The truth is I don’t trust my compass. I am not sure entirely why I don’t. I simply don’t trust my internal compass to tell me when I am on the right track or when I have strayed.
As soon as I decided status quo was not for me, the immediate next step was to start building to do lists: the books I needed to read, the people I needed to follow or meet, the courses I needed to take. It soon became a mad race to … not sure where to. The more I got to know, the less I realised that I knew. The more I planned, the more focused I got with just checking things off my many lists.
My coach once talked to me about dopamine addiction and how one gets one’s fix exactly by checking things off lists. Isn’t it ironical? Having lived for some time with an addict in my immediate family, I vouched to never be one as I could see first hand what it means to be in withdrawal, to try to break an addiction, I could see the effects on one’s life. So, I don’t drink, I don’t smoke, I don’t do drugs, I don’t ever use sleeping pills and resort to pain killers only when I am crawling, I don’t watch TV endlessly and I quit social media before it was too late.

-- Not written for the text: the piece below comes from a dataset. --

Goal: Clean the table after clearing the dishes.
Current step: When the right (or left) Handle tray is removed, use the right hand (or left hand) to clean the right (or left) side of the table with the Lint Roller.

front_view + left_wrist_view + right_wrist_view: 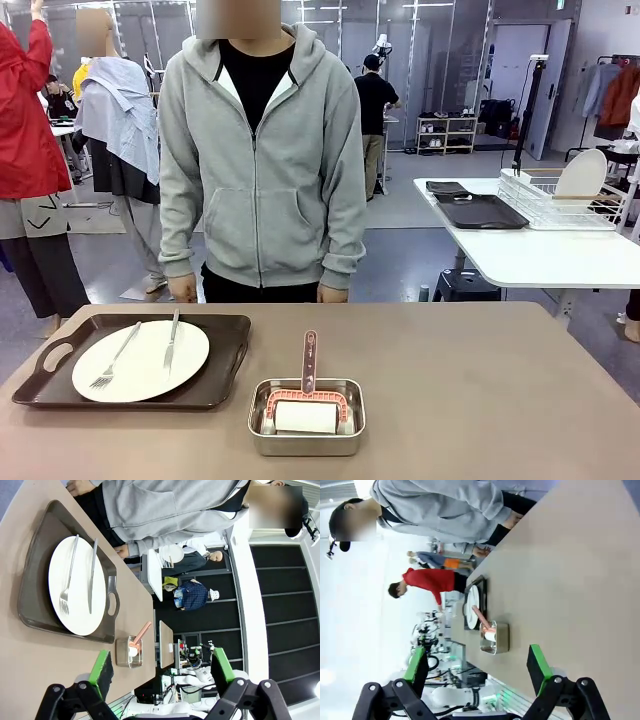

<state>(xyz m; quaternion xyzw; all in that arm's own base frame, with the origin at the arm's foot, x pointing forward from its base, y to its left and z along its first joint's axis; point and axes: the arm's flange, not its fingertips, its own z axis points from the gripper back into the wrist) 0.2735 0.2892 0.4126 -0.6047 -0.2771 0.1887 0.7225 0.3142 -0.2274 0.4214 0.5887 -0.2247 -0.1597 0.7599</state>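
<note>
Fingers (103,666) of the left gripper (160,656) stand wide apart with nothing between them, and the right gripper (477,656) is spread just as wide and bare, both held above the near side of the surface (480,400).

Seen from the front, the taupe surface runs with its long axis from 9 to 3 o'clock. At about 8 o'clock from its middle lies a dark brown tray (228,345), long axis also 9 to 3, with a handle cut-out at its 9 o'clock end. A round white plate (145,387) lies flat in it. On the plate a fork (118,357) lies slanted, tines toward 7 o'clock and handle toward 1, and beside it, at its 3 o'clock side, a knife (172,342) runs nearly from 12 to 6.

Just beside the tray, at 6 o'clock of the surface, sits a steel pan (305,445) holding a roller (305,416); its white roll lies crosswise and its pink handle points to 12 o'clock, over the pan's far rim.

At 12 o'clock a person (260,170) in a grey hoodie stands against the far edge, hands down at the sides. Beyond, at 2 o'clock, a white table (540,255) carries dark trays and a wire rack (545,200) with a plate on edge.
</note>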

And yet, here I am, shaking, if I don’t make that last item on my daily list. Like a true addict. And you know what the worst part is? My addiction (probably like any other) cheats me. Diverts me from real meaning and a real destination.
I decide a book is good to read by reviews, title and topic and I start. I am then so bound by my dopamine addiction to finish it that I seldom stop to look at whether it actually speaks to me, whether it resonates with what I think or feel, or whether it teaches me anything worth learning.
This addiction is so subtle, it is socially acceptable and many times praised, and it blends in with a sense of duty I learned in early childhood made me special: do the right thing, be a good girl. All around terrible for someone who wants to trod a path less travelled. No wonder I am in a rut. No wonder I have problems visualising my dream. I am so busy checking things off my lists and getting my fixes that I have forgotten what it feels like to be inspired and moved.
Around eight years ago the penny dropped that at the end of the line there may not be someone asking me how many people around me I pleased in my lifetime but instead asking me how pleased I was with it. I guess what my realisation today is, is that there isn’t stack of completed to do lists I need to turn in either at the end of the rope. That this is a trap of the worst kind because it is in fact a life sucking process disguised subtly into a good thing.
So, once again, I am faced with two roads: I could keep checking off to do lists and know the outcome, or try to discover and listen to that internal compass I know exists somewhere in me and embrace the unknown. Year, I might get lazy, forget deadlines and objective, I may lose consistency. But at the same time, completely agreeing that it is the journey of every single moment of every single day that makes a successful, enjoyable and fun life, there is a a higher probability I will get my groove back and that is worth any sacrifice in the world.